A Preguiça interrompe a conversa e diz:
- Vocês devem escolher quem de nós sairá
definitivamente de suas vidas. Queremos uma resposta. O homem da casa responde:
- Por favor, dêem dez minutos para que possamos pensar.
O casal se dirige para seu quarto e lá fazem várias
considerações. Dez minutos depois retornam.
– E então? – pergunta a Gula.
– Queremos que o Orgulho saia de nossas vidas. O
garoto olha com um olhar fulminante para o casal, pois queria continuar ali.

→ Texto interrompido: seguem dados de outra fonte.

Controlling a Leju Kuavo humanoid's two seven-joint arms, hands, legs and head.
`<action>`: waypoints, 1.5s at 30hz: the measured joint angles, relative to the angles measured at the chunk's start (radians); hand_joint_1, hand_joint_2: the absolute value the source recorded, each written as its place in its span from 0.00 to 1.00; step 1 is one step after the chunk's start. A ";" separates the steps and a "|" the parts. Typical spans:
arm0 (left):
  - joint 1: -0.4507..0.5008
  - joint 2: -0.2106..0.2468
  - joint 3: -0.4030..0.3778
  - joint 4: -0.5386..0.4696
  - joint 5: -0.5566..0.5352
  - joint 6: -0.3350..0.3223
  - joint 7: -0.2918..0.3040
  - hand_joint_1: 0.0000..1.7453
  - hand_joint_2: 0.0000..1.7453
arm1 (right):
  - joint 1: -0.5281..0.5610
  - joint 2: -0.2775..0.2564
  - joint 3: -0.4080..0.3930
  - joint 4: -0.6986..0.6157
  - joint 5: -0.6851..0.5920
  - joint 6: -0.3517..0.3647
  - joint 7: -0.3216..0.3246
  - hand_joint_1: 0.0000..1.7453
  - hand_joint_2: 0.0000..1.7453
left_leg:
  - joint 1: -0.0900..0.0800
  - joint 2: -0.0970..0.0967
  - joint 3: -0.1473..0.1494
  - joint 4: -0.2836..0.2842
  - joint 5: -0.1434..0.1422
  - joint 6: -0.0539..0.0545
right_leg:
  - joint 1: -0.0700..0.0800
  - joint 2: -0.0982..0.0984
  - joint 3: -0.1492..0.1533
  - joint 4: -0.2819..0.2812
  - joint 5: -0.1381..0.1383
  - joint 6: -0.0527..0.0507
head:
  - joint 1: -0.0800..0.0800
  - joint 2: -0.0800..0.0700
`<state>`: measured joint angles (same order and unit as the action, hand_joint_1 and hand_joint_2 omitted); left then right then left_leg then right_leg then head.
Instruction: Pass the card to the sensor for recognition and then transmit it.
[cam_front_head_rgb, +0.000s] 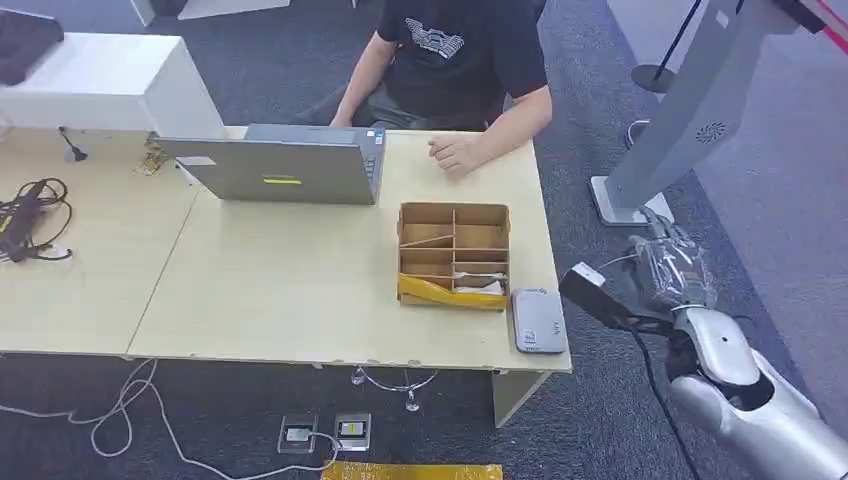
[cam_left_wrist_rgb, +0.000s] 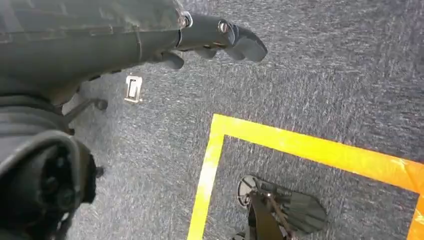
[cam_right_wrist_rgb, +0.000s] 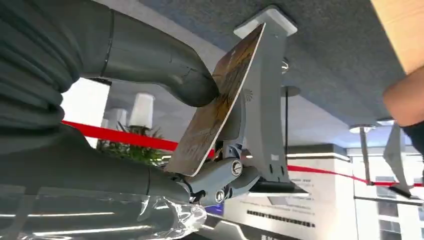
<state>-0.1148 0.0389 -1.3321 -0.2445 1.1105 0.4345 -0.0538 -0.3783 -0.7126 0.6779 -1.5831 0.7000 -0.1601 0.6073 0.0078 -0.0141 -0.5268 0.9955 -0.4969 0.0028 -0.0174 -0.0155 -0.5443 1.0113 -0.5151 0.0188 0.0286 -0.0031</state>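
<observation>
The right arm (cam_front_head_rgb: 760, 395) is glossy silver with a rounded shell at the wrist, a dark joint gap and a black cable running alongside. The right hand (cam_front_head_rgb: 672, 262) is grey, wrapped in clear crinkled plastic film. The left hand (cam_left_wrist_rgb: 200, 35) has a grey ribbed cover and dark fingers (cam_left_wrist_rgb: 240, 42) with silver screws.

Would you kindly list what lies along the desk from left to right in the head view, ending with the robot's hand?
Black cables → laptop → cardboard organizer box → grey card reader → right hand, off the desk's right side.
</observation>
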 joint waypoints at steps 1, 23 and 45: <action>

Porém, respeitando a decisão dirige-se para a saída. Os outros, em silêncio,
iam acompanhando o garoto quando o homem da casa pergunta:
- Ei! Vocês vão embora também? O Menino, agora com ar
severo e com a voz forte de um orador experiente, diz:
- Escolheram que o Orgulho saísse de suas vidas e
fizeram a melhor escolha, Porque onde não há orgulho não há Preguiça pois os
preguiçosos são aqueles que se orgulham de nada fazer para viver, não
percebendo que na verdade vegetam.
- Onde não há orgulho não há luxúria pois os
luxuriosos têm orgulho de seus corpos e julgam-se merecedores. Onde não há
orgulho, não há cobiça pois os cobiçosos têm orgulho das migalhas que possuem,
juntando tesouros na terra e invejando a felicidade alheia, não percebendo que
na verdade são instrumentos do dinheiro.
- Onde não há orgulho, não há gula pois os gulosos se
orgulham de suas condição e jamais admitem que o são, arrumam desculpas para
justificar a gula, não percebendo que na verdade são marionetes dos desejos. Onde
não há orgulho, não há ira, pois os irosos com facilidade destroem aqueles que,
segundo o próprio julgamento, não são perfeitos, não percebendo que na verdade
sua ira é resultado de suas próprias imperfeições. Onde não há orgulho não há
inveja, pois os invejosos sentem o orgulho ferido ao verem o sucesso alheio
seja ele qual for; precisam constantemente superar os demais nas conquistas,
não percebendo que na verdade são ferramentas da insegurança.
Saíram todos sem olhar para trás, e, ao baterem a
porta, um fulminante raio de luz invadiu o recinto.